WORK ITEM:
From the records below, print exactly the lines starting at the one containing "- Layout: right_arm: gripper" and ending at the one containing "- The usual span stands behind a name", ends included, and nothing else.

━━━━━ SUPPLIED ENTRIES

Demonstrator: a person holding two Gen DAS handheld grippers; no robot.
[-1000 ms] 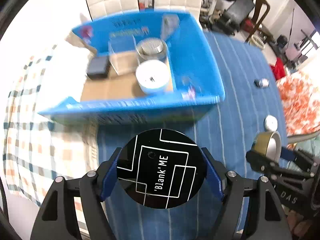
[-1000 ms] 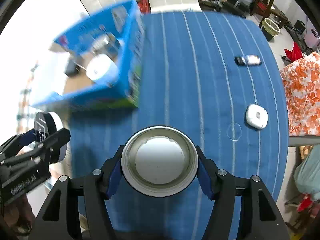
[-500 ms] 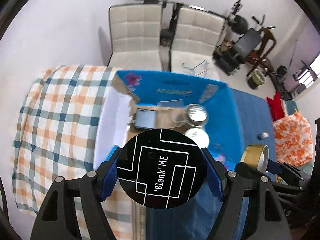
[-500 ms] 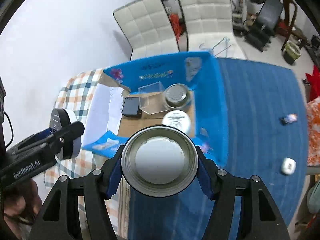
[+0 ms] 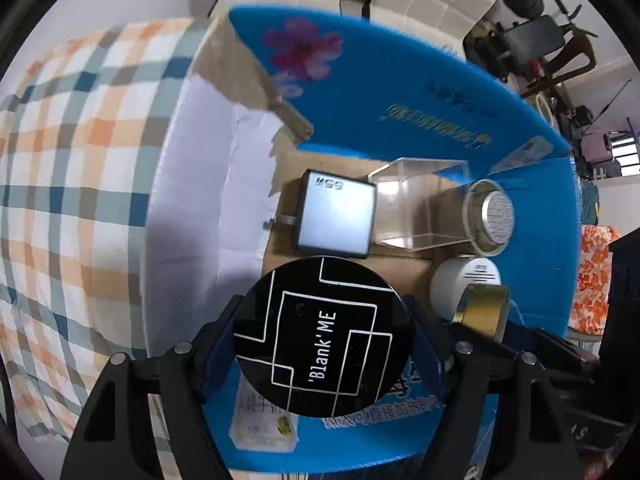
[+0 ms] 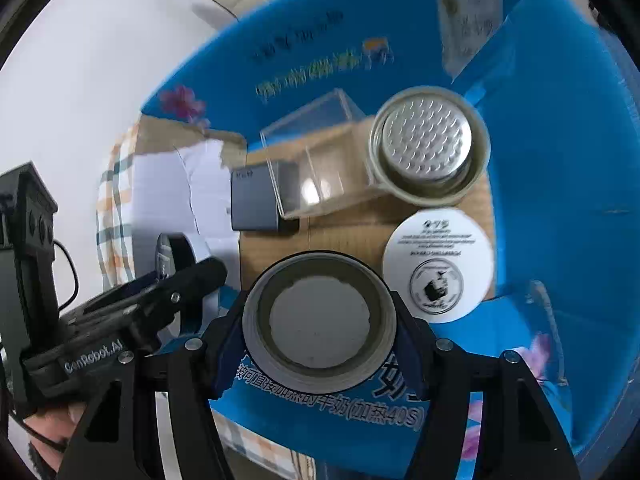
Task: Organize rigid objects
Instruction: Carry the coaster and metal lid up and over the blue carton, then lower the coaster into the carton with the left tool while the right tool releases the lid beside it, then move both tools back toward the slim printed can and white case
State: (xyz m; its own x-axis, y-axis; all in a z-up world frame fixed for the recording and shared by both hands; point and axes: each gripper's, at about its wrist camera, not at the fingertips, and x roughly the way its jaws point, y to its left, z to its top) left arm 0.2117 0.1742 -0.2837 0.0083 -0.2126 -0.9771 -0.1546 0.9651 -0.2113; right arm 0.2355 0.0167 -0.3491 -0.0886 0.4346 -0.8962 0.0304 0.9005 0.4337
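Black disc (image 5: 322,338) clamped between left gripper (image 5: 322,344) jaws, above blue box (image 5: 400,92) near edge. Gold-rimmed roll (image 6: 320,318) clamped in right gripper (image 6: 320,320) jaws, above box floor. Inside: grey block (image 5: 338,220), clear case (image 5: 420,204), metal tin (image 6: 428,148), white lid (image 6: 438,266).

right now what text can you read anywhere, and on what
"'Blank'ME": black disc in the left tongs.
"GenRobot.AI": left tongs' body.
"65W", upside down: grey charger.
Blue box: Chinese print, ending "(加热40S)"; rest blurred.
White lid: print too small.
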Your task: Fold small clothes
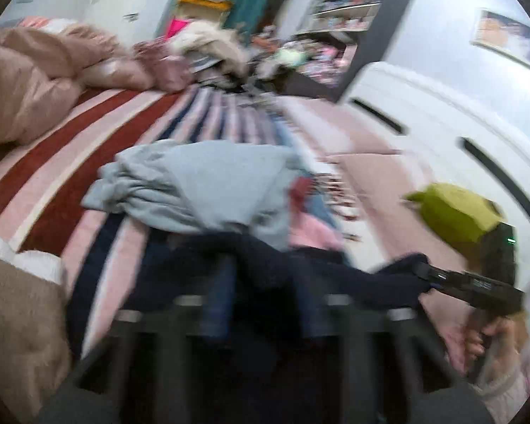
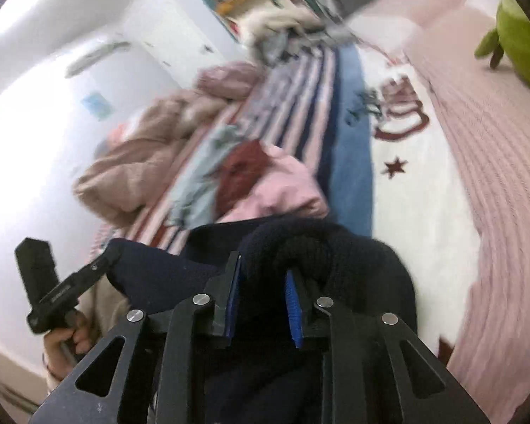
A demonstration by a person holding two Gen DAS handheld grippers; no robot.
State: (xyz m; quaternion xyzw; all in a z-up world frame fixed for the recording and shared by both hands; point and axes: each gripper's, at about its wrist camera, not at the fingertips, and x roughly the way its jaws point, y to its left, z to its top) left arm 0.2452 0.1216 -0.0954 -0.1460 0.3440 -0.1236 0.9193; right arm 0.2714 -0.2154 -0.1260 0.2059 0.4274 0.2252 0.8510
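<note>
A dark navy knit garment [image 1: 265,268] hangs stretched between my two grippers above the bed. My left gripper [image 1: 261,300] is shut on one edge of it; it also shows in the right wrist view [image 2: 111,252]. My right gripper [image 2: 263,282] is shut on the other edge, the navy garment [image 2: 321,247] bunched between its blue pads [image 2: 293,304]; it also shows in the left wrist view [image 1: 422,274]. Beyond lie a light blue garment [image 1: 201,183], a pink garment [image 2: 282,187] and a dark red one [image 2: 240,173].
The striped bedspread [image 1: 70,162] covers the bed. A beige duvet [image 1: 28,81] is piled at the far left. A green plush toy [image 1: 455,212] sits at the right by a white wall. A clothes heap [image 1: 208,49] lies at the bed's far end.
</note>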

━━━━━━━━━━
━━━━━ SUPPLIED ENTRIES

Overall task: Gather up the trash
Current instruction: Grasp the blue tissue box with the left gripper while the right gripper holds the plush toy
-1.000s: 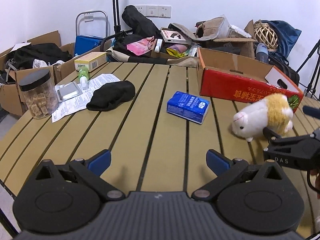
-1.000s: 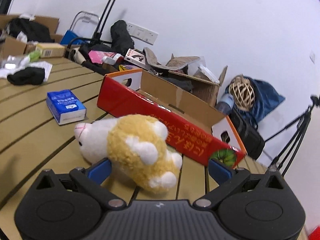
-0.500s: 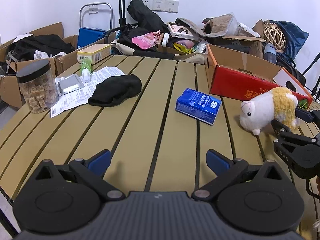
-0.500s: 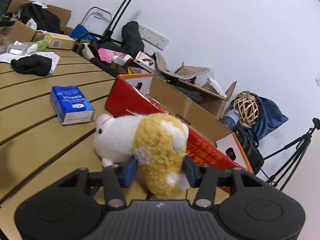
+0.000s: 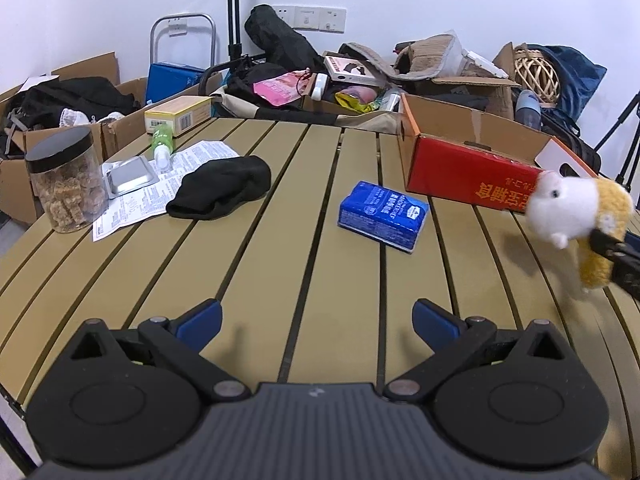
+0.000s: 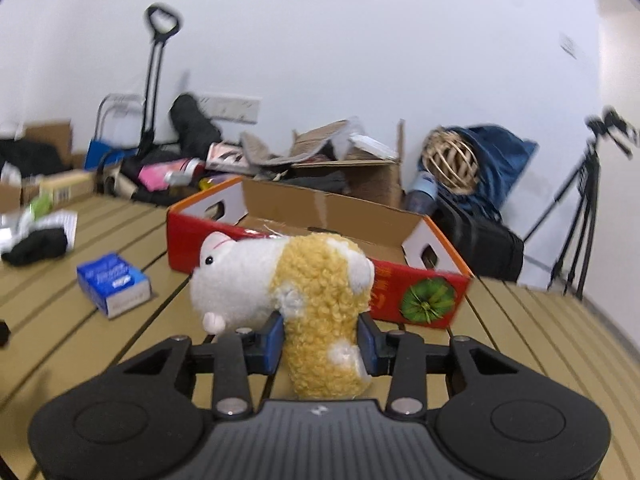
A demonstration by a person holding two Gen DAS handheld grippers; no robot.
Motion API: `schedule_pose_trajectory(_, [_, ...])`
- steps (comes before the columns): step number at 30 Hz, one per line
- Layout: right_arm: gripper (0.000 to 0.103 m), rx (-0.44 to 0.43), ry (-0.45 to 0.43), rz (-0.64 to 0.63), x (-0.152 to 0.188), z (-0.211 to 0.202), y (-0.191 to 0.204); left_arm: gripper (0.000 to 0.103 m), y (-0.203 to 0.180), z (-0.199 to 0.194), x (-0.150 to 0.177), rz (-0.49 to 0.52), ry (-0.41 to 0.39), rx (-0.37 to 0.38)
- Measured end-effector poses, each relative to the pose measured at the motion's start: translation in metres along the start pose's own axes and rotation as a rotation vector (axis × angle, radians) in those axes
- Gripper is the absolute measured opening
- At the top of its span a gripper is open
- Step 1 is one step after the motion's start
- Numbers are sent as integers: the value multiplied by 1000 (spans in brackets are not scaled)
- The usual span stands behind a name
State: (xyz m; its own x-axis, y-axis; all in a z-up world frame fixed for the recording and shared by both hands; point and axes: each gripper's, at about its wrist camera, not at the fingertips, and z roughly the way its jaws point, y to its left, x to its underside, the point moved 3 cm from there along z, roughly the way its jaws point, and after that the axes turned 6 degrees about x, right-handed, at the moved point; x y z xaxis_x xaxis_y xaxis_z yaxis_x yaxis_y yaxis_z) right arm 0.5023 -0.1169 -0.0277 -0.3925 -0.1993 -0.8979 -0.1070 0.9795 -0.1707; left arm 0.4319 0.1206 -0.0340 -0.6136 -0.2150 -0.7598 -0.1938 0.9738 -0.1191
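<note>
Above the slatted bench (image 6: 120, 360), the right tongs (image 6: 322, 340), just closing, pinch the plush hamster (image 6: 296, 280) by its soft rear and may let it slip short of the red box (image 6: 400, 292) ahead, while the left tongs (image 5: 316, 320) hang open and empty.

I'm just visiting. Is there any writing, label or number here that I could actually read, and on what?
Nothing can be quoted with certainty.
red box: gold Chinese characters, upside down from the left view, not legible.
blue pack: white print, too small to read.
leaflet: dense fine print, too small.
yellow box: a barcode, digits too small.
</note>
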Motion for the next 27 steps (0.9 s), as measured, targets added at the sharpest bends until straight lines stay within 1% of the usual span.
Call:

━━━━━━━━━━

ANSWER BOX:
- Layout: right_arm: gripper (0.000 to 0.103 m), rx (-0.44 to 0.43), ry (-0.45 to 0.43), rz (-0.64 to 0.63), x (-0.152 to 0.188), z (-0.211 to 0.202), y (-0.191 to 0.204); left_arm: gripper (0.000 to 0.103 m), y (-0.203 to 0.180), z (-0.199 to 0.194), x (-0.150 to 0.177), rz (-0.49 to 0.52), ry (-0.41 to 0.39), rx (-0.37 to 0.38)
- Measured end-effector poses, each relative to the pose measured at the motion's start: translation in metres along the start pose's own axes and rotation as a rotation vector (axis × angle, radians) in those axes
- Gripper is the absolute measured opening
- At the top of its span a gripper is open
- Step 1 is one step after the motion's start
- Numbers are sent as integers: the value multiplied by 1000 (spans in brackets are not scaled)
- The usual span stands behind a name

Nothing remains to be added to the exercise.